2. Be true to yourself when talking to your boss

“How much you tell your boss depends on your own personal style,” according to Kate Sweeney, co-founder of Cancer and Careers. “If you have an open relationship, be open. If not, just present the situation, and tell them what you will need.” Also, if you have an open relationship with your co-workers, you will likely want to share details of your recovery. If you’re more private you may just want to say “I’m doing fine,” and don’t be afraid to leave it at that.”

3. Find out what your company has done with employees in this situation in the past

This is particularly true when it comes to leave and benefits. You are trying to determine if former policies will work for you. Suppose, for example, you want to work from home, yet you find out this has not been allowed. You want to be able to bring that up to your boss, as something you will need. Maybe your company has never been in this situation before. You need to find out if it is going to be up to you to guide them, when it comes to helping you remain as productive as possible.

4. Know your legal rights

In the U.S., for example, people with cancer are protected under the Americans with Disabilities Act which gives you rights in the workplace. In addition, protection is provided under the Family Medical Leave Act, which provides 12 weeks of unpaid leave a year. The weeks do not have to be taken consecutively. Human resources departments can be a great resource when it comes to knowing your legal rights. They can also be of great help with your insurer. A company calling on your behalf will likely have a lot more leverage with an insurance firm than you calling as an individual.

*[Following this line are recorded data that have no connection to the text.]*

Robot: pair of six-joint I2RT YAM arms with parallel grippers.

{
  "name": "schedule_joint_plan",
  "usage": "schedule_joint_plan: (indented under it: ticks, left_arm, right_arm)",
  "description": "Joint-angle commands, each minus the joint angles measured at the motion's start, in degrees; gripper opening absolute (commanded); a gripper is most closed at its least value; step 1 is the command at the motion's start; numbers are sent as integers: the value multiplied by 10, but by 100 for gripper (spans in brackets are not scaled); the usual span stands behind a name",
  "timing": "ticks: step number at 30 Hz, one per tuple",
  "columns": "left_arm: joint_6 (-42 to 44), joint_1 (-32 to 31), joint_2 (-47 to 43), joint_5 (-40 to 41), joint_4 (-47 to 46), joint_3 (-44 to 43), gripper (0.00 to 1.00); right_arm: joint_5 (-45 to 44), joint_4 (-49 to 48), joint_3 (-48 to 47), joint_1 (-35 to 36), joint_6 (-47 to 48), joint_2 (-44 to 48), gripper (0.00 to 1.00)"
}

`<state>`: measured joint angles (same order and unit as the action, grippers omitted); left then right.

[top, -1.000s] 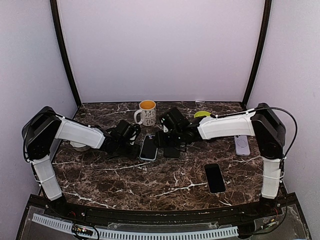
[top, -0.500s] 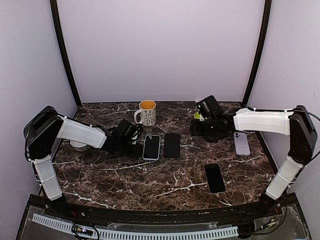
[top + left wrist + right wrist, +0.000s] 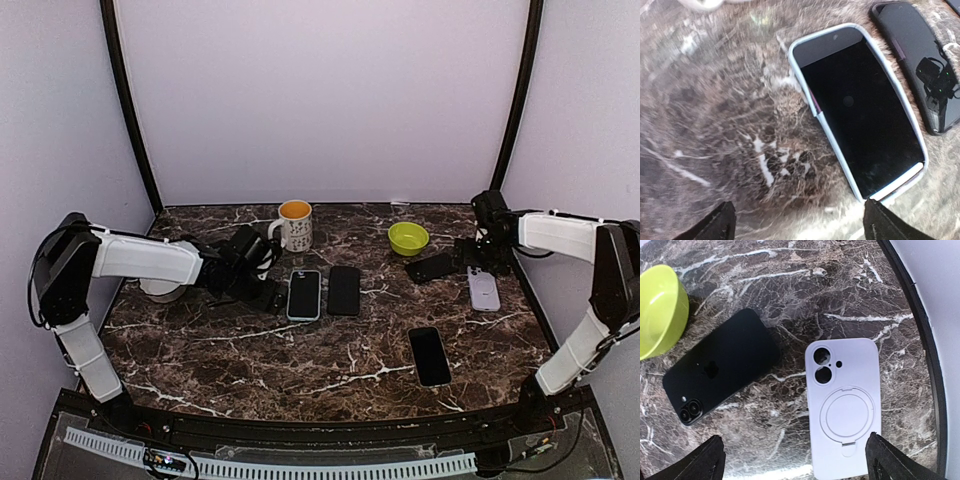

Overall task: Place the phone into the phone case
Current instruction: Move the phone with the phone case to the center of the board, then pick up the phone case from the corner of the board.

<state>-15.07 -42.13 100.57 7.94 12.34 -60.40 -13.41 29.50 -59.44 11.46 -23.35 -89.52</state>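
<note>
Both pairs of jaws are standing wide apart and are holding nothing. The left gripper (image 3: pixel 800 227) is hovering just short of a phone in a pale case (image 3: pixel 860 107), which is lying ahead of it and a little toward its right finger. The right gripper (image 3: pixel 797 460) is hanging over the far right part of the table (image 3: pixel 250 350). Under the right gripper a dark phone (image 3: pixel 722 365) is lying with its back up. A lilac case (image 3: pixel 842 400) is lying just beside it without touching it, also back up, with the camera holes and the ring stand showing. The dark phone is resting between the green bowl (image 3: pixel 657 325) and the lilac case, and its long axis is running slantwise across the jaws. The long axis of the case is pointing straight away from them, so the fingers are lining up across its narrow width. I am judging that this pair is the one waiting to be joined. The right arm is clearly the nearer one, as the left arm is sitting well apart at the middle of the table. The case is probably needing a turn to open side up first.
</note>
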Motion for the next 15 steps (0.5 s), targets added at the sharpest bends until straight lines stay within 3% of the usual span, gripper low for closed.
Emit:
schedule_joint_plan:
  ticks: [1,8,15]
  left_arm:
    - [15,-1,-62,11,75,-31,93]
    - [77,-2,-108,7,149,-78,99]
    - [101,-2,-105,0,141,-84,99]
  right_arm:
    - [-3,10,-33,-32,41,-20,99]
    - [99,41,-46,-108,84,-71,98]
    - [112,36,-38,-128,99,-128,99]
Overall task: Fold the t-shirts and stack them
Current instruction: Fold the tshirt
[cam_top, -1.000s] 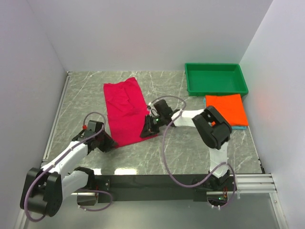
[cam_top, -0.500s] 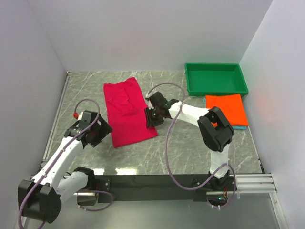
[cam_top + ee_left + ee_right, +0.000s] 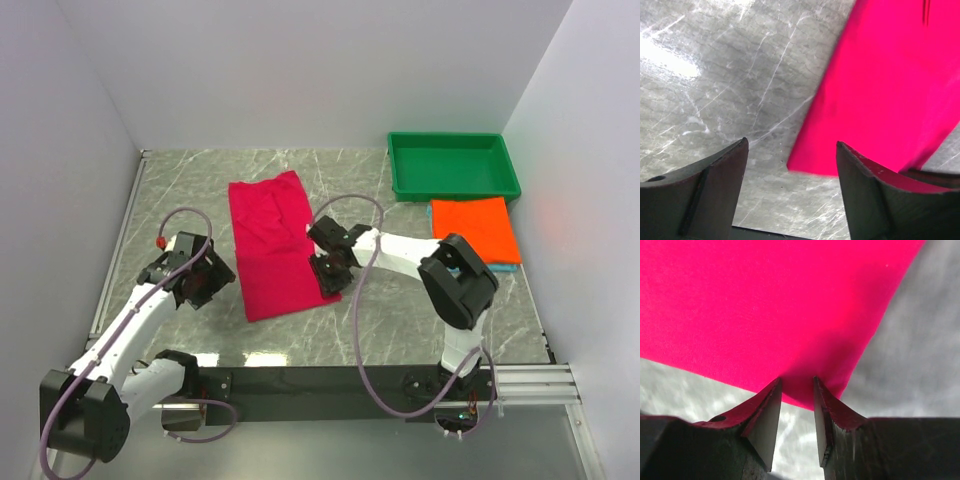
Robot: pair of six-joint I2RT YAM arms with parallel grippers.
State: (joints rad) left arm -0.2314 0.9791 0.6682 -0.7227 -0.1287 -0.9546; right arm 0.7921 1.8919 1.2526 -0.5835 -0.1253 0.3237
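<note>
A crimson-pink t-shirt (image 3: 275, 245), folded into a long strip, lies on the marble table. My right gripper (image 3: 328, 272) is at the strip's near right edge. In the right wrist view the gripper (image 3: 796, 380) has its fingers pinched close on the hem of the shirt (image 3: 765, 305). My left gripper (image 3: 205, 283) is open and empty, just left of the strip's near left corner. In the left wrist view the left gripper (image 3: 791, 142) has that corner of the shirt (image 3: 890, 75) between its spread fingers. A folded orange t-shirt (image 3: 478, 230) lies on a teal one (image 3: 503, 266) at the right.
A green plastic tray (image 3: 450, 136) stands at the back right, just behind the orange shirt. White walls close in the table on the left, back and right. The arm bases and a black rail run along the near edge.
The crimson-pink strip has slid right and turned slightly, with the right gripper moving nearer along its right edge. The left gripper drew back from the strip's near left corner and now holds still.
</note>
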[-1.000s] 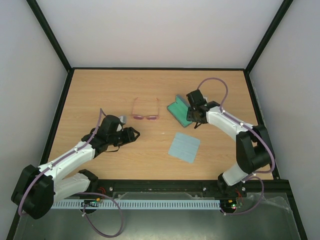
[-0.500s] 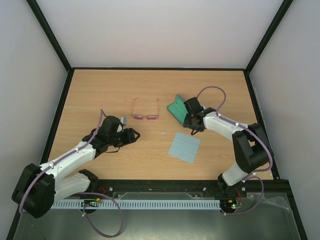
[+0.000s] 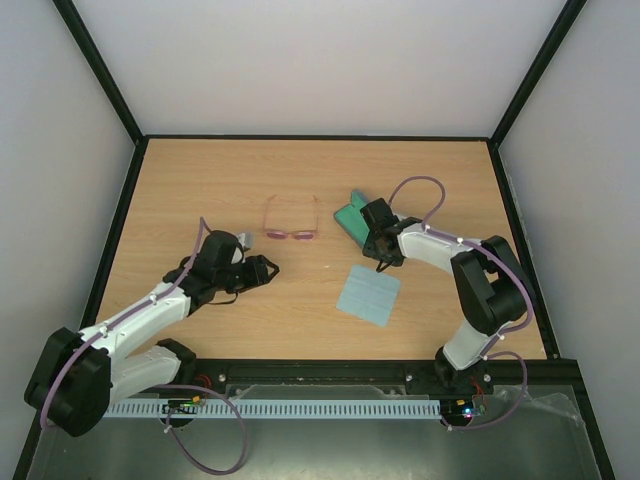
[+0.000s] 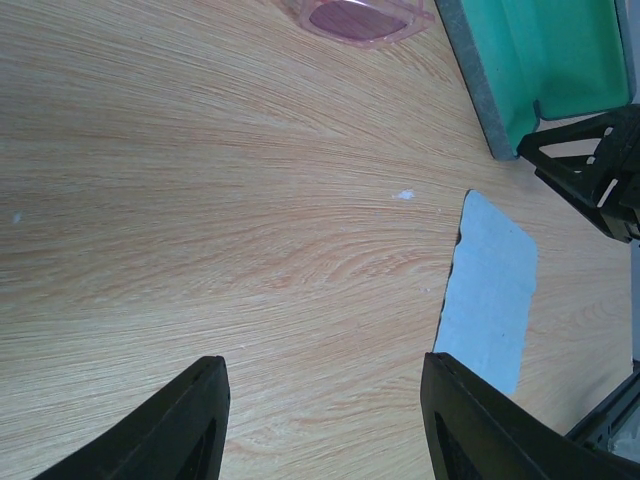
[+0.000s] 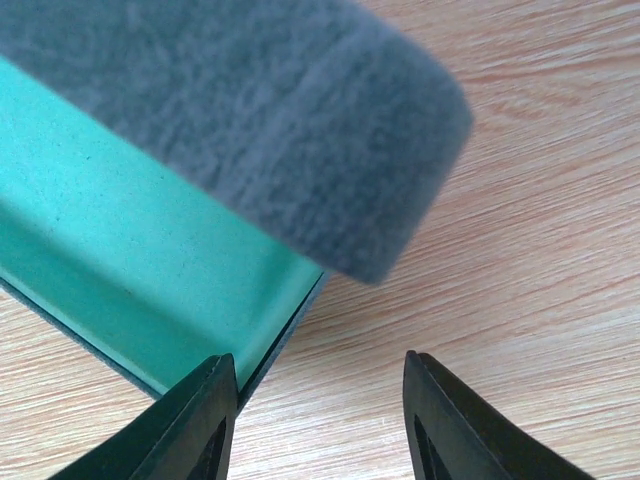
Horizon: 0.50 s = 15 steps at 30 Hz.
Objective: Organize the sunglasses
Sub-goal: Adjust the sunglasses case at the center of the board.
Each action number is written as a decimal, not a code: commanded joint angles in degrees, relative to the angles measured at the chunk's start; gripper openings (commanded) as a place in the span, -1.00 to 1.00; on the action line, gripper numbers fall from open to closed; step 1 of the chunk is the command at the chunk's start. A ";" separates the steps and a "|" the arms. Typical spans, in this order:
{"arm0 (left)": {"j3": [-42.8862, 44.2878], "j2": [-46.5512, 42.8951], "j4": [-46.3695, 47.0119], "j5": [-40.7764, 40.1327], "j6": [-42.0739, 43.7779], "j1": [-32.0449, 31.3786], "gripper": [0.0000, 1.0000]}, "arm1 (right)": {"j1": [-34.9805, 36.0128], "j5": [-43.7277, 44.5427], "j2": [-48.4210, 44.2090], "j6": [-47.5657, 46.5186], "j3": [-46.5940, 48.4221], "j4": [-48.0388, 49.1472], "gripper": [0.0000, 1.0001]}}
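Note:
The pink-red sunglasses (image 3: 291, 226) lie open on the table at mid-left, temples pointing away; one lens shows at the top of the left wrist view (image 4: 352, 17). The grey-blue case (image 3: 352, 221) with green lining lies open to their right; its lining (image 5: 130, 260) and grey lid fill the right wrist view. My right gripper (image 3: 376, 246) is open at the case's near end, one finger (image 5: 205, 415) against the case edge. My left gripper (image 3: 264, 270) is open and empty, low over bare wood, below the sunglasses.
A square light-blue cloth (image 3: 368, 294) lies flat in front of the case; it also shows in the left wrist view (image 4: 490, 295). Black frame rails (image 3: 320, 137) edge the table.
My right gripper has moved left and down along the case, toward its near end. The left arm has hardly moved.

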 commanded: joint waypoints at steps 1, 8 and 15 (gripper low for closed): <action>-0.55 -0.09 0.11 1.10 1.00 0.63 0.10 | 0.14 2.61 0.21 1.52 0.47 0.81 -0.07; -1.11 0.04 0.70 1.33 0.90 0.90 0.10 | 0.14 2.95 -0.68 2.02 1.21 1.42 -0.06; -1.24 -0.78 0.06 1.19 0.98 0.94 0.10 | 0.14 2.35 0.11 2.69 1.63 2.32 -0.06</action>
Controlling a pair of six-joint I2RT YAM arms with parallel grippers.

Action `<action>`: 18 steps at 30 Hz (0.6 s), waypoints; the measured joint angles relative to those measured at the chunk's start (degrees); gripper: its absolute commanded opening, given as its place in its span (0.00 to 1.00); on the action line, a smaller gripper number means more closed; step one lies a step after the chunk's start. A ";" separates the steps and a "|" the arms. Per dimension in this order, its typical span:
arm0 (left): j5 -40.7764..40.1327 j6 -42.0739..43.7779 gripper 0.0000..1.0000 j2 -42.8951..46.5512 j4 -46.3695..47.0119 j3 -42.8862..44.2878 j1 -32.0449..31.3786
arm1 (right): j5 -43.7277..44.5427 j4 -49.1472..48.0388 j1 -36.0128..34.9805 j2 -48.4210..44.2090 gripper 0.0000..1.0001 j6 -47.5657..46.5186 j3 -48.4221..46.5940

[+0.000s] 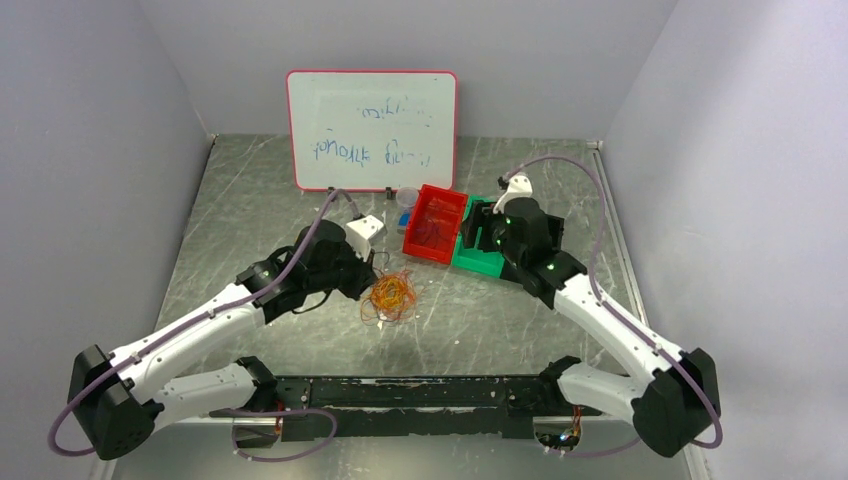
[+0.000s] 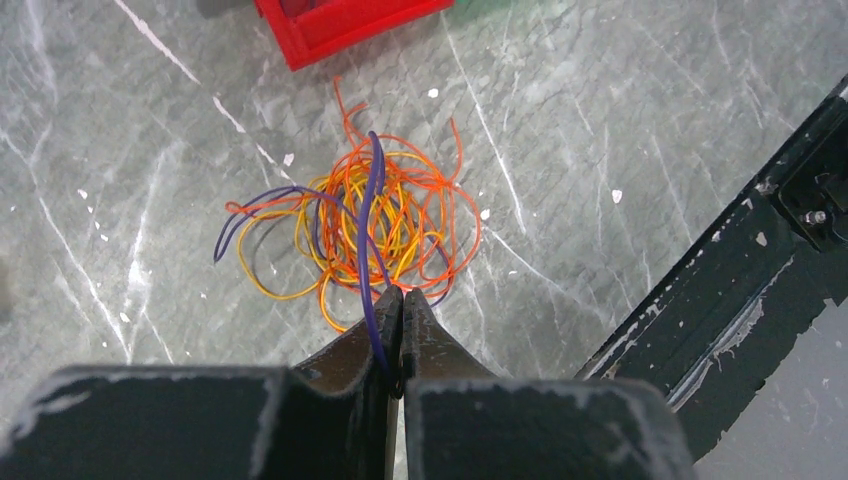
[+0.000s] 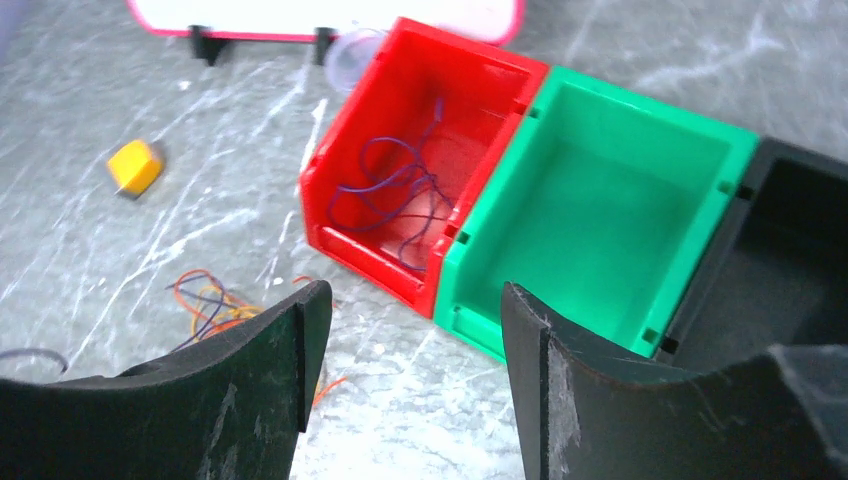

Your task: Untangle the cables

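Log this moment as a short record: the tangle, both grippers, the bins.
tangle: orange, yellow and purple loops lying on the table
left gripper: shut on one purple cable that leads out of the tangle
right gripper: open, nothing between the fingers, by the bins
red bin: holds purple strands
green bin: empty
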State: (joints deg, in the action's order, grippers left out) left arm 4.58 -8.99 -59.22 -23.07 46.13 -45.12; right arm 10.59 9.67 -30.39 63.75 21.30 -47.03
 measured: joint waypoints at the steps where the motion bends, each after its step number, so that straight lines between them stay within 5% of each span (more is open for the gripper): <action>1: 0.37 0.39 0.07 0.20 -0.04 0.13 0.00 | -1.86 -1.81 0.00 -1.29 0.66 -1.29 1.38; 18: 3.15 0.52 0.07 -5.57 -4.04 21.16 0.00 | -34.49 -33.99 -3.82 -3.74 0.61 -14.29 15.28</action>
State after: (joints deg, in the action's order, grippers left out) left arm 7.73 -8.47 -64.79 -27.11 67.29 -45.12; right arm -23.90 -24.32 -34.22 60.01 7.01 -31.75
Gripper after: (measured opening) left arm 0.076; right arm 0.614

5. Pay attention to how you feel

If you take time off for treatments, you can expect to have a lot of mixed emotions as you transition from patient back to employee. If you don’t feel psychologically up to speed, you may want to seek out some counseling, or attend workshops and seminars to refresh your work skills. Physically, take a look at your work space. Tell your employer if it needs to be redesigned with something like back support.